Fast Networking

von Christoph Bader

Die Methode „Fast Networking“ sorgt für einen dynamischen Einstieg in das Thema des Workshops.

In Form von "Mini-Interviews" wird das relevante Wissen aller Teilnehmer abgefragt und anschließend in Kleingruppen verdichtet, visualisiert und im Plenum präsentiert. Weil jeder mit jedem kurz in Kontakt kommt, entsteht rasch eine gute Arbeitsatmosphäre. Die Methode eignet sich besonders gut zu Beginn einer Veranstaltung, kann grundsätzlich aber immer auch dann eingesetzt werden, wenn es sinnvoll ist das kollektive themenspezifische Know-how der Gruppe schnell und einfach zusammenzutragen (z.B. bei der Sammlung von Lösungsideen oder bei der Abfrage möglicher Störungen und Hindernissen).

Ablauf

Im Vorfeld sollte sich der Moderator einige Fragen zum Thema überlegen, die den Themeneinstieg erleichtern. Hier einige Beispiele: "Was sind Erfolgsfaktoren von ...?, "Welche Erfahrungen haben Sie mit ...?", "Welche Hoffnungen/Befürchtungen haben sie im Hinblick auf ...?", Wie sehen sie Ihre Rolle im Kontext von ...?"

Schritt 1: Interview-Phase (max 25. Minuten)

Dies Leitfragen werden im Plenum kurz vorgestellt und auf 4-6 Kleingruppen verteilt (eine Frage pro Gruppe - Gruppenzusammensetzung am besten per Zufall). Nun beginnen die Teilnehmer jeder für sich im Stile eines "rasenden Reporters" Antworten auf Ihre Leitfrage zu finden.
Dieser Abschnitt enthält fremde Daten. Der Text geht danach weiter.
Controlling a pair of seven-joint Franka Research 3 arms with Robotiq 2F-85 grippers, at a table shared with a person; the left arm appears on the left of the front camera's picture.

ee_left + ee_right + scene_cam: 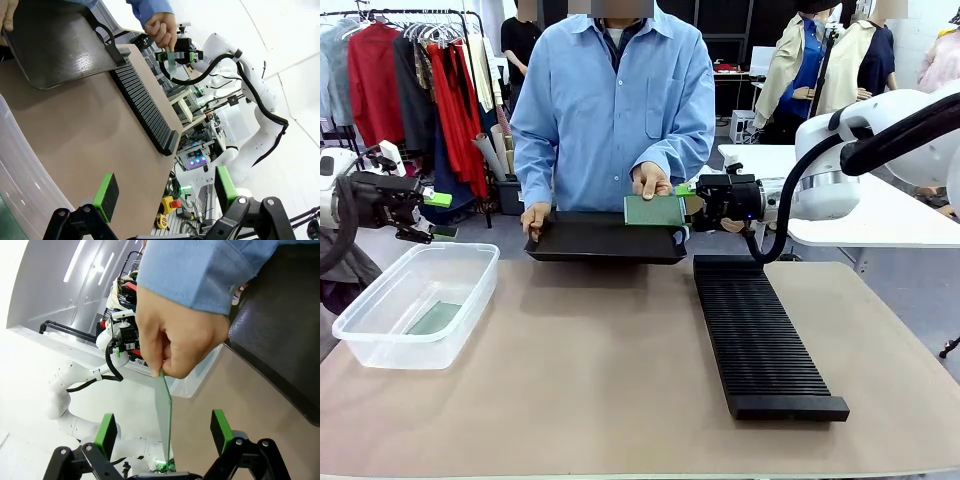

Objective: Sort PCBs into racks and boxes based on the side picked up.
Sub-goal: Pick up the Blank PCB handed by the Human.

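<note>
PCB (164, 415) handover is the step in hand; no grasp yet. Bottom centre of the right wrist view: right end effector (163, 430) has its jaws at full spread, green pads (106, 431) either side of the board, both apart from it. Board is edge-on, its lower end down in the throat of the jaws; can't tell if it touches the palm. Person's hand (180, 335), centre frame, pinches the top edge, so the person carries it.

Next move, my read: close squarely on the lower edge, wait for the hand to let go, then pull back. Board is thin and roughly centred, so the pads should meet it evenly. Risks are closing while it's skewed, or tugging before release. A right-side pick presumably goes to the rack (760, 335), which lies on that arm's side. That's a guess from layout only.

Left end effector (440, 215), left edge of the front view, above and behind the tub (470, 300): jaws wide, nothing between them.

Containers, front view:
- Tub, clear plastic, lower left on the table (590, 390): second PCB (433, 318) lying flat on the bottom.
- Rack, black and slotted, right of centre, long axis running away from the camera: no boards standing in the slots that I can see.
- Black tray (605, 256), centre, at the far table edge: person's other hand (535, 215) on its left end. Left wrist view shows its floor bare where visible. The held PCB is just above the tray's right end.
</note>
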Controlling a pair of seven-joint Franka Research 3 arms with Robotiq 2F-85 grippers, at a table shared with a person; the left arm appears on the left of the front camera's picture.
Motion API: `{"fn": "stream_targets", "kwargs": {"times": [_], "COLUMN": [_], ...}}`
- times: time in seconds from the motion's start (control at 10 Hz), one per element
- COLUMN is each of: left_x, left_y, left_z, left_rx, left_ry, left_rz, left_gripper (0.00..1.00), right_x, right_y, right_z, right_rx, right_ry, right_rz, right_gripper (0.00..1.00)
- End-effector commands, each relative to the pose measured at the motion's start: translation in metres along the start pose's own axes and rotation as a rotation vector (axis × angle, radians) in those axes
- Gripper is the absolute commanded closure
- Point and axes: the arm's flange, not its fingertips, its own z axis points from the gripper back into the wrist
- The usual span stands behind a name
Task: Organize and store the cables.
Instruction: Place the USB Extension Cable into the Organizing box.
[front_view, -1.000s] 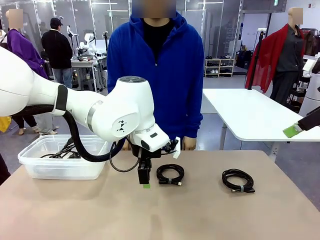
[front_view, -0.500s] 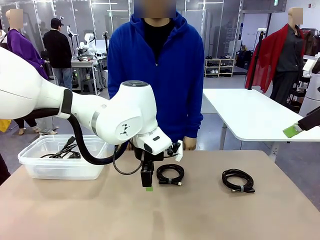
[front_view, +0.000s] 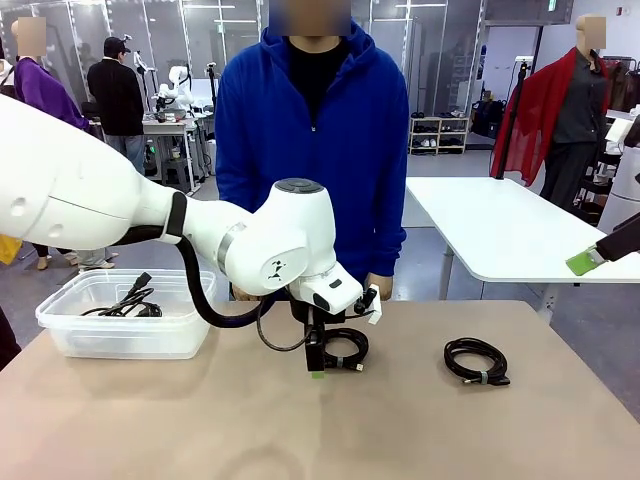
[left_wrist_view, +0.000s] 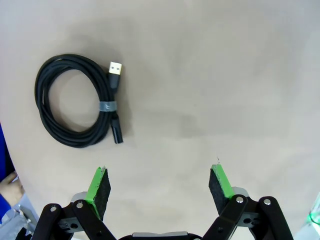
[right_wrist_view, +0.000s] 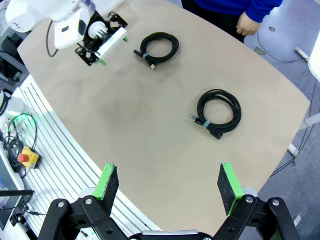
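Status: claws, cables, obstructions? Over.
Left claw open, empty, low beside the coiled USB cable. Right claw open, empty, raised off to the side. Second coiled cable lies apart on the table. Nothing blocking.

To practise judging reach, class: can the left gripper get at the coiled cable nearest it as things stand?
Probably yes: the left gripper hangs open over bare table right beside that coiled cable, with nothing between them.

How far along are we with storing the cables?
Done: some cables lie in the clear bin. In hand: nothing gripped; the open left gripper hovers near the middle coil. Left: that coil and the right coil, both on the table. The right gripper is open, idle.
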Motion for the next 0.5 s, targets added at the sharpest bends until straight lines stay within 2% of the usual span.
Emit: {"fn": "stream_targets", "kwargs": {"times": [0.0, 0.4], "left_x": [0.014, 0.032], "left_y": [0.017, 0.040], "left_z": [-0.005, -0.015], "left_rx": [-0.022, -0.051], "left_ry": [0.011, 0.038], "left_rz": [0.012, -0.006], "left_gripper": [0.00, 0.00], "right_x": [0.001, 0.001], "right_y": [0.000, 0.000], "right_z": [0.002, 0.002], "right_rx": [0.003, 0.003], "right_ry": [0.001, 0.001], "right_rz": [-0.014, -0.014], "right_gripper": [0.00, 0.00]}}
Jeder im Raum darf befragt werden. Hier geht es nicht um intellektuellen Tiefgang, sondern darum möglichst viele Blitzlichter und Stimmen von so vielen Personen wie möglich zu erhalten. Nach anfänglicher Irritation sollte ein munteres Treiben im Raum beginnen, wo die Teilnehmer selbst entscheiden mit wem sie sprechen und wem sie Antworten geben.
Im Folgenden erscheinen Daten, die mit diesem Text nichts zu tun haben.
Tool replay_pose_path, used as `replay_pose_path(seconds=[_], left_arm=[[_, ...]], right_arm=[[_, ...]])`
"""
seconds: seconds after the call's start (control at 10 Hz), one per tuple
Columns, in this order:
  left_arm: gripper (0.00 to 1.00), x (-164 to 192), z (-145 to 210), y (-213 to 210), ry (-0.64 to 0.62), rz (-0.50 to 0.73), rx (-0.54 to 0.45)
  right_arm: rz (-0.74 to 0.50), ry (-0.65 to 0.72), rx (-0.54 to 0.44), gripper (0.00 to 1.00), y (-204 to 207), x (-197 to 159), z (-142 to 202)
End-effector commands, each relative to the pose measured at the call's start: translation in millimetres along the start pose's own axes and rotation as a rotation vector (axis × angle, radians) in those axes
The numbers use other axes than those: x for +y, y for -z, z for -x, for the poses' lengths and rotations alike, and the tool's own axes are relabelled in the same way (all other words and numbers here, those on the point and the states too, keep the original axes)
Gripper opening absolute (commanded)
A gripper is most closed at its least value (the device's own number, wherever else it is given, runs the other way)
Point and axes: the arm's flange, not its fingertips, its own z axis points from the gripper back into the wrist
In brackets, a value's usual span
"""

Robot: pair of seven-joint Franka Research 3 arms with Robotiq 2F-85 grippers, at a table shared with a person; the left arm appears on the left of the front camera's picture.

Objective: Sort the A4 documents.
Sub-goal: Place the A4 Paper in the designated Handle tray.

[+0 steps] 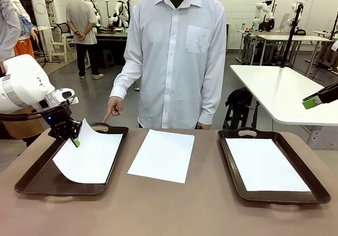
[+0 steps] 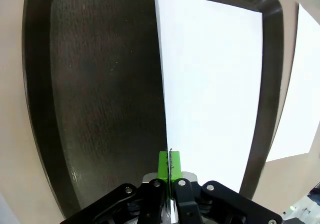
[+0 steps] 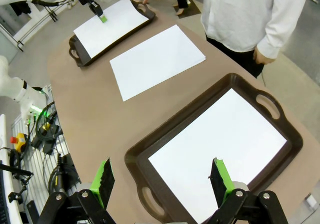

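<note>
A4 document (image 1: 92,154) | plain white | pinched by left hand (image 1: 76,141) | left tray (image 1: 31,179)

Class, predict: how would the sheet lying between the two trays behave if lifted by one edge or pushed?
Probably floppy: the left sheet, pinched by the left end effector, curls up from its tray. The middle sheet looks equally thin, so likely light. Flat on the smooth table, it may slide when pushed.

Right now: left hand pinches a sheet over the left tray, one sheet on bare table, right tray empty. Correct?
No. The right tray is not empty: a sheet lies flat in it, as the front view shows. The rest holds.
</note>
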Motion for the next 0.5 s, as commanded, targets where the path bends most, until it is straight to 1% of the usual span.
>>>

Schritt 2: Informationsverdichtung in den Kleingruppen

Nach Abschluss der Interviewphase treffen sich die Kleingruppen wieder vor "ihrem" Flipchart. Sie erhalten jetzt den Auftrag, die gesammelten Informationen zusammenzutragen und in geeigneter Weise für die Präsentation im Plenum aufzubereiten. Auch hier gilt: Es geht um „Fast Networking“, also Geschwindigkeit und Interaktion. Die Aktivität und die Interaktion der Teilnehmer ist im Zweifelsfall wichtiger als das inhaltlich "korrekte" Ergebnis.
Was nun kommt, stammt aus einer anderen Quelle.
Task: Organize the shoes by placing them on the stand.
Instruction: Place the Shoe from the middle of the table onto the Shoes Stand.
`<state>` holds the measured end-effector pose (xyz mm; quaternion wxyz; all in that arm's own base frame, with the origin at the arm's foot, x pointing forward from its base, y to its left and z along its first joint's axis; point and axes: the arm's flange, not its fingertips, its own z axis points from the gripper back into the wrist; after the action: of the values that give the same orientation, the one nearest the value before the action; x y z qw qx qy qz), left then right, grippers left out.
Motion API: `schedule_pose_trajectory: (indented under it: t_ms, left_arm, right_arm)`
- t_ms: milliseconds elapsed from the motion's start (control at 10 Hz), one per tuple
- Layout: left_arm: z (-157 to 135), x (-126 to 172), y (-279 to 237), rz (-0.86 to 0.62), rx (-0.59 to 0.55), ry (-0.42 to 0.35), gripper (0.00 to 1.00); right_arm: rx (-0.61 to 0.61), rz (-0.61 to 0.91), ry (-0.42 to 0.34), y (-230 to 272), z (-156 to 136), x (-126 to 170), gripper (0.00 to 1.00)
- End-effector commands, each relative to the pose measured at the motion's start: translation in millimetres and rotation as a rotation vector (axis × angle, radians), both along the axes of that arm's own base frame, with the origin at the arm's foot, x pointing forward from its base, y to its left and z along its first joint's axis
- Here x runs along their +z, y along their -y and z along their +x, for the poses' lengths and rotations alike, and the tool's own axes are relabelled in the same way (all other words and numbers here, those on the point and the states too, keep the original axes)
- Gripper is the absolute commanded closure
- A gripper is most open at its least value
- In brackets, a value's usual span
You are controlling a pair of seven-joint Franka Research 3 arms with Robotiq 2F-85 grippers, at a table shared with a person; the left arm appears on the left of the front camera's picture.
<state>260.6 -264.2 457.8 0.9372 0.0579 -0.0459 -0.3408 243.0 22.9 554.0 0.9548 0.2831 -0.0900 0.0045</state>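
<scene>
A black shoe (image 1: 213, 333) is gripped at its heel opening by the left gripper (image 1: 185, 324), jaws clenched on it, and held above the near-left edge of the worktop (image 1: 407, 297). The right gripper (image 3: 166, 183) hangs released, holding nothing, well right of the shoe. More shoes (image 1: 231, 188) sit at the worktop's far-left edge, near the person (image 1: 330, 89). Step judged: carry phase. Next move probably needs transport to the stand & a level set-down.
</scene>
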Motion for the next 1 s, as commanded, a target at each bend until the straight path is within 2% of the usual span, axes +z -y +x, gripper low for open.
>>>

Schritt 3: Ergebnisvorstellung im Plenum

Nacheinander präsentieren die Kleingruppen. Auf diese Weise bekommen alle einen guten Überblick über das im Raum vorhandene Wissen, Einstellungen und Erfahrungen. In der Kurzversion der Methode kann so in 30 Minuten ein interaktiver, fokussierter und lockerer Einstieg in einen guten Tag gelingen.